Locate each line below that includes "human" and reproduce it.
┄┄┄┄┄┄┄┄┄┄┄┄┄┄┄┄┄┄┄┄
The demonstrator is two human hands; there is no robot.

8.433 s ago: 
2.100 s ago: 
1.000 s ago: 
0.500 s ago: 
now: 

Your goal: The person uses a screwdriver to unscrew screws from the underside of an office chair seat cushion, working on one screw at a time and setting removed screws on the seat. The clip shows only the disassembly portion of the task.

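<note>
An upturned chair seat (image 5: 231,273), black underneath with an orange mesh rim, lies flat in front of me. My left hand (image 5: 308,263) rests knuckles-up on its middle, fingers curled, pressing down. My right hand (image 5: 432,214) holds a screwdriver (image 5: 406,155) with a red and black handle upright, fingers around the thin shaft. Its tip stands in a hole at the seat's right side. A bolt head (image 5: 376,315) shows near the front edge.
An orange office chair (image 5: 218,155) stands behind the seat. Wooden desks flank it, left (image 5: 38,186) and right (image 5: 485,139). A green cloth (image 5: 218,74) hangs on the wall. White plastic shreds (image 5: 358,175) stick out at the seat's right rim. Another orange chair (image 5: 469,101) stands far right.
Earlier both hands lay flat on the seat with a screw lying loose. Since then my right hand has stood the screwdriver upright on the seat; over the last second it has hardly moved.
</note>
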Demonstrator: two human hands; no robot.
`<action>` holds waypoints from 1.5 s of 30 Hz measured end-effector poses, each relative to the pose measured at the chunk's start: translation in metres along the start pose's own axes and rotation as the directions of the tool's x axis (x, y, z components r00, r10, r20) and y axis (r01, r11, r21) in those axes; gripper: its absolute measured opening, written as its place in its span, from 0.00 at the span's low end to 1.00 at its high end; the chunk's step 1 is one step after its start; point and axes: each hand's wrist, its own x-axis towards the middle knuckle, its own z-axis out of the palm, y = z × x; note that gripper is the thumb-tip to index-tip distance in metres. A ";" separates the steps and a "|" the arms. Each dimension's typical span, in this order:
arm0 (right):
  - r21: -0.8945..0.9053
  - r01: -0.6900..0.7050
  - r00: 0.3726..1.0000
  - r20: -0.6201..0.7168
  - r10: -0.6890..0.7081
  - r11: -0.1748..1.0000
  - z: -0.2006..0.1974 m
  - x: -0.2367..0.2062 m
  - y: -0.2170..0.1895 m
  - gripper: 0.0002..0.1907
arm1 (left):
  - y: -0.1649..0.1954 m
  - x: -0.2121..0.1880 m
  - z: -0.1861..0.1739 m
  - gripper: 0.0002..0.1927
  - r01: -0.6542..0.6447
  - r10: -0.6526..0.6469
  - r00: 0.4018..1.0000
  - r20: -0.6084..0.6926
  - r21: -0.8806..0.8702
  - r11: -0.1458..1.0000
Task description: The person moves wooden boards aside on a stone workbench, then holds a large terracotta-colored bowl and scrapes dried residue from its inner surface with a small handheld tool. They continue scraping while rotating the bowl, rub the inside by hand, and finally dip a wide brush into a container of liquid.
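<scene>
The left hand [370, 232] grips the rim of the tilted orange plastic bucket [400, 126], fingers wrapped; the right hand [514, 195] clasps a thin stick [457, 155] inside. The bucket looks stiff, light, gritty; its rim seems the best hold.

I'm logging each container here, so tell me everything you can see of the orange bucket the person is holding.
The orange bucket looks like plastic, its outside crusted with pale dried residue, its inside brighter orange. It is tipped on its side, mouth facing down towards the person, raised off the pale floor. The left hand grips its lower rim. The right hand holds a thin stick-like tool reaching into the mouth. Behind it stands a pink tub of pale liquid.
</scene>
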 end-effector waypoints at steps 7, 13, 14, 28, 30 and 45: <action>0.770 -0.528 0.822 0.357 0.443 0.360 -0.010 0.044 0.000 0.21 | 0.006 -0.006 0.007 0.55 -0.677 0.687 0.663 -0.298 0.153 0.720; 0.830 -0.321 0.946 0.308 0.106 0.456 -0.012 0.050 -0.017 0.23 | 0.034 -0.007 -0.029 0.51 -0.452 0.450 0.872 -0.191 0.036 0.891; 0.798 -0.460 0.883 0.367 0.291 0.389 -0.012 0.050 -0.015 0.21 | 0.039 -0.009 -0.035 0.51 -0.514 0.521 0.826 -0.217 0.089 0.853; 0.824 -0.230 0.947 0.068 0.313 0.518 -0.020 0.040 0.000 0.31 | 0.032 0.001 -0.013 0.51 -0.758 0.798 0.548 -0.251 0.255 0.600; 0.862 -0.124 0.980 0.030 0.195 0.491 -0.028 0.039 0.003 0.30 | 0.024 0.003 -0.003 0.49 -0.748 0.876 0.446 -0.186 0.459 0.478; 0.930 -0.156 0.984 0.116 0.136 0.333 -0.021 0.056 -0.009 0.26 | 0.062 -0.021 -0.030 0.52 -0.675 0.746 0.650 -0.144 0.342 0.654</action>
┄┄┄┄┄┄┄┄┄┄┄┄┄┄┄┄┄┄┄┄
▸ **Your solution**:
The demonstrator is two human hands; there is no robot.
Demonstrator: two human hands; no robot.

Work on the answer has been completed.